Pictures in the data should be dropped; transcribe exactly the lines from the one that has "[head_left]" through the one that has "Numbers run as".

*STORED DATA*:
*** Block opens ***

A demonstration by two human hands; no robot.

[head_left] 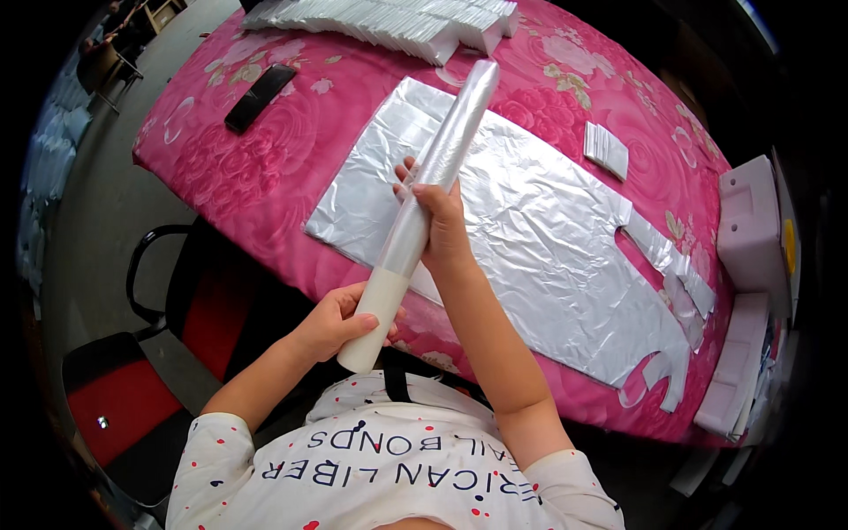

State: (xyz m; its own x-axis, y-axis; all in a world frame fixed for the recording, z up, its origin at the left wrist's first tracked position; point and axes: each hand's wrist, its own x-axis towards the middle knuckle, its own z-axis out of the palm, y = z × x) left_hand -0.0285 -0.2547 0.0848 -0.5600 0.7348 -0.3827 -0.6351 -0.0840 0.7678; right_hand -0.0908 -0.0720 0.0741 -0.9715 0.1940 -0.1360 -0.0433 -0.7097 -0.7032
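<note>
A long roll of clear plastic film (448, 135) slants up and away from me, held above the table edge. Its near end has a pale cream band, perhaps a paper wrap or bare core. My left hand (349, 322) grips that cream end, thumb on top. Farther up, my right hand (439, 216) wraps round the film, its thumb across the roll and fingertips showing past the left side. Beneath and right of the roll lies a flat stack of silvery plastic bags (548, 238), with cut handle-like strips (667, 252) at its right end.
Pink flowered cloth covers the table (256, 177). A black phone-like case (260, 98) lies at left, folded white packets (380, 25) line the far side, and a small packet stack (606, 150) sits right. White boxes (749, 221) stand at the right edge; a red-black chair (119, 402) is at left.
</note>
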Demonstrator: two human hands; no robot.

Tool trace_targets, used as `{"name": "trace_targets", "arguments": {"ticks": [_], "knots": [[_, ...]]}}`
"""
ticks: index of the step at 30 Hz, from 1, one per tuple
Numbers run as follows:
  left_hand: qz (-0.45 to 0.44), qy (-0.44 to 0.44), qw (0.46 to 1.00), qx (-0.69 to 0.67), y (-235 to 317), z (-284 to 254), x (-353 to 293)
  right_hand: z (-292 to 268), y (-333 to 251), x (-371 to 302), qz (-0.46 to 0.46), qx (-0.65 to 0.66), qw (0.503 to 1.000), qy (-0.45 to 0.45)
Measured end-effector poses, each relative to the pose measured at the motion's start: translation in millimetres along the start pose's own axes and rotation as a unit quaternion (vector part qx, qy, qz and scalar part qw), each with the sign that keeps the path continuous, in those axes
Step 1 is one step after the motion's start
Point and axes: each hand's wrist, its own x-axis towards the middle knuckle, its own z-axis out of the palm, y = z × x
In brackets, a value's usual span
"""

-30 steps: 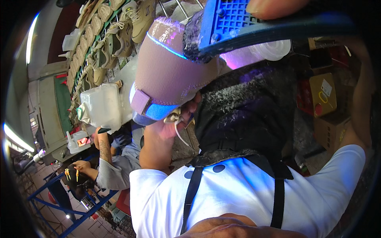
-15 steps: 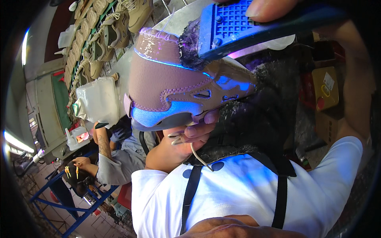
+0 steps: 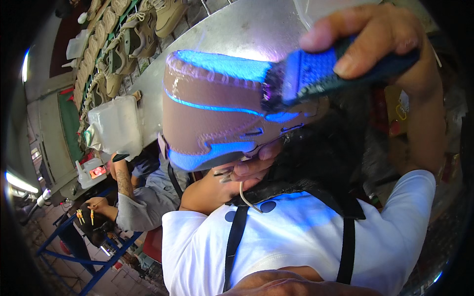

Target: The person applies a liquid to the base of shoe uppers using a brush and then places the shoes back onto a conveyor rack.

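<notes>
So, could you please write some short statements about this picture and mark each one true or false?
1. The right hand holds a blue brush against the shoe upper. True.
2. The shoe upper is green. False: it is pinkish-beige with parts that glow blue.
3. The left hand supports the shoe upper from below. True.
4. The person wears a red shirt. False: the shirt is white, with black straps.
5. The brush lies on the table. False: the right hand holds it.
</notes>
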Motion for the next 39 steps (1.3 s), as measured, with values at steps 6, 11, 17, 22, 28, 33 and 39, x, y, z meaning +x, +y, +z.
{"name": "trace_targets", "arguments": {"ticks": [6,11,17,22,28,33,39], "knots": [[0.246,0.114,0.859,0.434,44,14,-25,28,31,-46,0.027,0.189,0.956,0.223],[0.352,0.138,0.667,0.642,83,43,-11,95,38,-32,0.084,0.475,0.759,0.437],[0.368,0.121,0.616,0.686,92,51,-10,137,47,-5,0.038,0.228,0.866,0.443],[0.364,0.145,0.620,0.680,95,47,-9,109,40,-35,-0.034,0.124,0.960,0.250],[0.329,0.129,0.649,0.674,101,38,-1,94,44,-20,0.073,0.284,0.902,0.317],[0.283,0.122,0.646,0.698,102,37,6,76,69,2,0.037,0.229,0.867,0.441],[0.321,0.093,0.695,0.636,101,42,4,48,72,7,0.041,0.126,0.834,0.536]]}}
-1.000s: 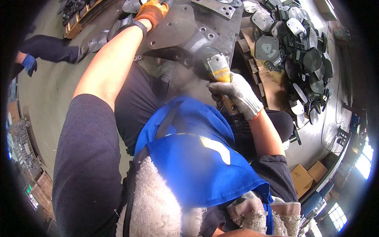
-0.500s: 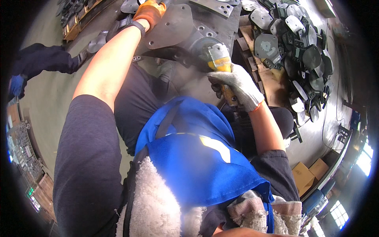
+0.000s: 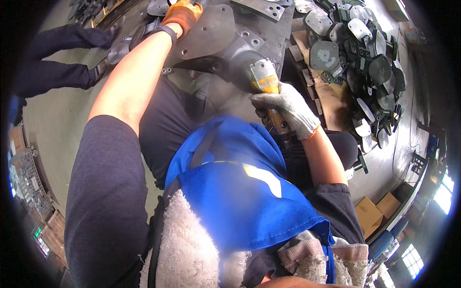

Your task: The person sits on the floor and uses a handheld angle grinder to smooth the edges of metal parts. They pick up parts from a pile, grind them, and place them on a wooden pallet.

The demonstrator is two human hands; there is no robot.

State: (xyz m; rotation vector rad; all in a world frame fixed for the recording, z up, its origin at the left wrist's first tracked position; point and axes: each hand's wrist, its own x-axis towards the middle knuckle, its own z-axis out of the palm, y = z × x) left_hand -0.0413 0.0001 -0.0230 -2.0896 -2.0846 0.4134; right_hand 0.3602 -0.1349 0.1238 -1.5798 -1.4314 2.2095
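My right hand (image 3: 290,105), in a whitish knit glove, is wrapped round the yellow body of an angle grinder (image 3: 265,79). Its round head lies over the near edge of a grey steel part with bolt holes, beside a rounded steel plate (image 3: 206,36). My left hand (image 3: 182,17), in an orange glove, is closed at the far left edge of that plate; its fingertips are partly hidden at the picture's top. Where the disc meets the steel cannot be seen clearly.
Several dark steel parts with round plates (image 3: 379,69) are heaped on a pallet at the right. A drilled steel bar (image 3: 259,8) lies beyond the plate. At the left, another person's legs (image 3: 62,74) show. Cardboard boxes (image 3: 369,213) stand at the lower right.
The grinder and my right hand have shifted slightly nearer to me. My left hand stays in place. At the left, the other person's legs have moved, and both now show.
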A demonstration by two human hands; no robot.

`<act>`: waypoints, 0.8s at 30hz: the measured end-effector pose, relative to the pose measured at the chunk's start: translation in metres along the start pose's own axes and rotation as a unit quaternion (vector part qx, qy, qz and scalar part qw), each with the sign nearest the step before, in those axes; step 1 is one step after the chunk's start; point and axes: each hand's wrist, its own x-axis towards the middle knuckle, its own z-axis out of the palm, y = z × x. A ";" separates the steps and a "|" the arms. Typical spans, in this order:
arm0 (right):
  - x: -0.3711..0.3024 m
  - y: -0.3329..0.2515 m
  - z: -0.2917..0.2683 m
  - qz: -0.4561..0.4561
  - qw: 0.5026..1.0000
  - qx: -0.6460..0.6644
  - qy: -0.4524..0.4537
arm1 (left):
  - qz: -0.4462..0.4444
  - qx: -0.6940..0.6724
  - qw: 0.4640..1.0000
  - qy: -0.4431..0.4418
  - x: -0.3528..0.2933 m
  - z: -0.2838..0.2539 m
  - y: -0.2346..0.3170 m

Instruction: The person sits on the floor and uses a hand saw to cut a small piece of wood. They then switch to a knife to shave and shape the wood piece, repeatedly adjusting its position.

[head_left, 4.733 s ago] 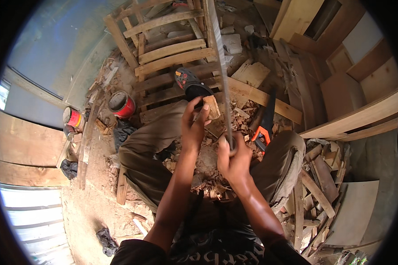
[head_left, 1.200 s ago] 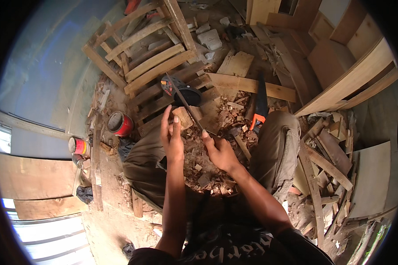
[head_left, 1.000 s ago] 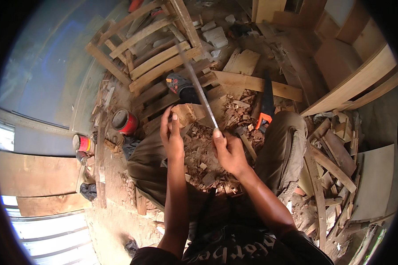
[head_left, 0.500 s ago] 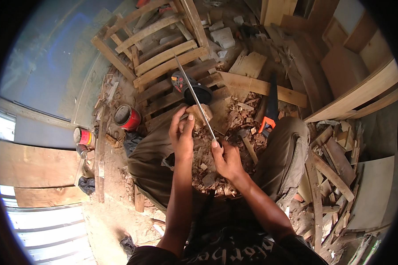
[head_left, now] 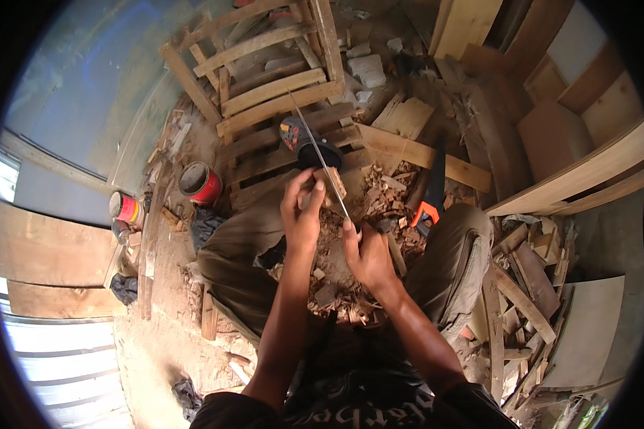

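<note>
A long, thin blade with a pale edge (head_left: 310,132) points away from me. My right hand (head_left: 369,256) is closed round its near end, so its handle is hidden; it looks like a machete or large knife. My left hand (head_left: 303,209) grips a small rough block of wood (head_left: 338,184), partly covered by the fingers. The blade runs across the block's upper left side in this view; whether they touch, I cannot tell. Just beyond the block lies a dark, rounded item with grey, red and orange patches (head_left: 293,136).
A handsaw with an orange handle (head_left: 425,213) lies beside my right knee. Wood chips (head_left: 390,189) cover the ground between my legs. Ahead stands a slatted wooden frame (head_left: 272,93). Two red tins (head_left: 206,191) stand at left; scrap boards (head_left: 526,282) pile up at right.
The wood block has turned in my left hand and now shows a narrower face. Both hands keep their grips. The whole view has shifted slightly.
</note>
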 end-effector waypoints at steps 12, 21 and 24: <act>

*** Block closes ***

*TASK OUTPUT*:
[head_left] 

State: (xyz m; its own x-axis, y-axis; all in a world frame fixed for the recording, z up, its origin at the left wrist's first tracked position; point and axes: each hand's wrist, its own x-axis towards the middle knuckle, its own z-axis out of the palm, y = z × x) left_hand -0.0285 -0.2547 0.0848 -0.5600 0.7348 -0.3827 -0.6351 -0.0840 0.7678; right_hand -0.0908 -0.0720 0.0741 -0.9715 0.1940 -0.1360 -0.0433 -0.7097 -0.7032
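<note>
A long roll of clear plastic film (448, 135) slants up and away from me, held above the table edge. Its near end has a pale cream band, perhaps a paper wrap or bare core. My left hand (349, 322) grips that cream end, thumb on top. Farther up, my right hand (439, 216) wraps round the film, its thumb across the roll and fingertips showing past the left side. Beneath and right of the roll lies a flat stack of silvery plastic bags (548, 238), with cut handle-like strips (667, 252) at its right end.
Pink flowered cloth covers the table (256, 177). A black phone-like case (260, 98) lies at left, folded white packets (380, 25) line the far side, and a small packet stack (606, 150) sits right. White boxes (749, 221) stand at the right edge; a red-black chair (119, 402) is at left.
</note>
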Demonstrator: two human hands; no robot.

Tool trace_targets, used as `{"name": "trace_targets", "arguments": {"ticks": [_], "knots": [[_, ...]]}}`
"""
ticks: index of the step at 30 Hz, from 1, one per tuple
Numbers run as follows:

With this, the answer is complete.